LOVE IS YOU (Cerita Bersoundtrack 100% cinta)


By : Erlinda Jilly Madhan

(Soundtrack : Love Is You by Ten 2 Five)

This is how I feel
Whenever I’m with you...

Tania dkk, mengawali pagi ini dengan obrolan tentang lipstik Lady Gaga yang patut dicontek, shocking pink yang wearable. Tania juga membagikan Id card kepada semua siswa yang ada di kelas sebagai perkenalan hari pertama duduk di kelas dua.

Aku duduk sendirian di sudut ruangan, kursi paling pojok kelas. Sungguh terasingkan. Ini semua gara-gara sikap lemot Dinda yang sudah akut itu. Seharusnya dia mempersiapkan hari pertamanya di tahun ajaran baru sebaik mungkin. Tapi apa yang dia perbuat? Dia bangun kesiangan, belum menyetrika seragam, dan sibuk mencari kaos kakinya yang hilang sebelah. Alhasil, dia berangkat sekolah dengan seragam kusut, kaos kaki yang berbeda warna, putih dan pink, panthopel yang berdebu, dan tatanan rambut super straight sleek-nya yang jauh dari kata good looking plus tanpa sarapan pagi. Oh tidak, kakak perempuan yang super kacau!

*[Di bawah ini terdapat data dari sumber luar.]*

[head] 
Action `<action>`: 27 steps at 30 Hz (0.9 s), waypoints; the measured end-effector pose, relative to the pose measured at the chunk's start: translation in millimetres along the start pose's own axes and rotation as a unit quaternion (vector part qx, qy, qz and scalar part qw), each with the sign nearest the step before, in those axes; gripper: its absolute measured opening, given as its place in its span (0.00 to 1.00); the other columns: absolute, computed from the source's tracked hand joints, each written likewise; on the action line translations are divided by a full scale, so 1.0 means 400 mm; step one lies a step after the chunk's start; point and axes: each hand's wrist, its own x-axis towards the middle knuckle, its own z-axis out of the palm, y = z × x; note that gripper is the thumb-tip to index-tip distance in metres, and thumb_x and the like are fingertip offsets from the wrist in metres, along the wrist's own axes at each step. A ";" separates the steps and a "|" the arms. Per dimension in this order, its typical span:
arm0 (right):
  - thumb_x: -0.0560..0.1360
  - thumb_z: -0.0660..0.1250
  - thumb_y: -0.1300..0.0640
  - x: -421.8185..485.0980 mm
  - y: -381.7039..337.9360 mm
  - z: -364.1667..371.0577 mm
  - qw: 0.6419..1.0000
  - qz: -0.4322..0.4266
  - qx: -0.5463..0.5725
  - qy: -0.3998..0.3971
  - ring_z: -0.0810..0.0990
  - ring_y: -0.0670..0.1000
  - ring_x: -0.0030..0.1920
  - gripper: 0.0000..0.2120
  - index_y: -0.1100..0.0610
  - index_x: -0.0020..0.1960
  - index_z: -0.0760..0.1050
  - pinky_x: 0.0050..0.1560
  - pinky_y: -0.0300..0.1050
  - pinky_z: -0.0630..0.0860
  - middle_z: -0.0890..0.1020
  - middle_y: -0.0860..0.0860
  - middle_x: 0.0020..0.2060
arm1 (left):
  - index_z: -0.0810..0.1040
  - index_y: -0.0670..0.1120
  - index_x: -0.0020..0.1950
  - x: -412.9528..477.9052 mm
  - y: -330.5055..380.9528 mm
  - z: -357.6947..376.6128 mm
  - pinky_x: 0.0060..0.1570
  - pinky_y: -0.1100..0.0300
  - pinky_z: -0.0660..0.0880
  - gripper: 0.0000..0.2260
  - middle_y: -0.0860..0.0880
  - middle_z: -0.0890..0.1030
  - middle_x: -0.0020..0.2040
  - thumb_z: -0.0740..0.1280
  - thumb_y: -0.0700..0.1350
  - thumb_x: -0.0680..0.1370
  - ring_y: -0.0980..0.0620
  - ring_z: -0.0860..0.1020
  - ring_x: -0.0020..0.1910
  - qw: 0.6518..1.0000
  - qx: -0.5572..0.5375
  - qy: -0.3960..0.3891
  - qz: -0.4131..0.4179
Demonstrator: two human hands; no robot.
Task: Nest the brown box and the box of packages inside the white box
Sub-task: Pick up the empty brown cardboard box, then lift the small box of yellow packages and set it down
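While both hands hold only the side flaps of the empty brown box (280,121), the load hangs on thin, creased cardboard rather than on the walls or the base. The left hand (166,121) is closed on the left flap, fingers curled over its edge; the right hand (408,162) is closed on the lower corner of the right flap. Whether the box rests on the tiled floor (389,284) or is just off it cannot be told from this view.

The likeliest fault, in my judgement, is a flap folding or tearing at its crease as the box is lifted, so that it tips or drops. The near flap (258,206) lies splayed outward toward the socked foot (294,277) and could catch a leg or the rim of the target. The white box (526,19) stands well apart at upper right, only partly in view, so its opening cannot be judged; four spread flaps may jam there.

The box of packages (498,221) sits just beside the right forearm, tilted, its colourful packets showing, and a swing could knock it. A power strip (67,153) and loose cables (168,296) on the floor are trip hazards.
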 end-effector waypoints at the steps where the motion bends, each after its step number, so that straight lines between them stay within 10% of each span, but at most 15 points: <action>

Seperti biasa, semuanya berdampak pada diriku yang tidak bersalah ini. Aku terlambat masuk kelas, dan harus duduk di kursi yang tersisa tanpa pilihan lain. Seharusnya aku menyesal mempunyai seorang kakak perempuan yang setahun lebih tua dariku seperti Sasha di zaman platinum seperti sekarang. Dia tidak pernah mau sedikit saja fashionable melirik para seleb. Setidaknya dia bisa melirik aku untuk mencontek. Tapi kenyataannya dia terlalu kaku, norak dan sikap friendly-nya amat sangat minus.

Sreett...

Seseorang menarik kursi di sebelahku. Dia duduk di sebelahku, mengobrak-abrik isi tasnya, lalu asik mengotak-atik handphonenya.

“Hei?!” batinku berteriak. Aku hampir saja meneriakkan sebuah yel-yel histerisku, “ini surprise!” ketika melihat wajahnya kalau saja aku tidak menutup mulutku. Diakan Joan, anak basket yang most wanted itu.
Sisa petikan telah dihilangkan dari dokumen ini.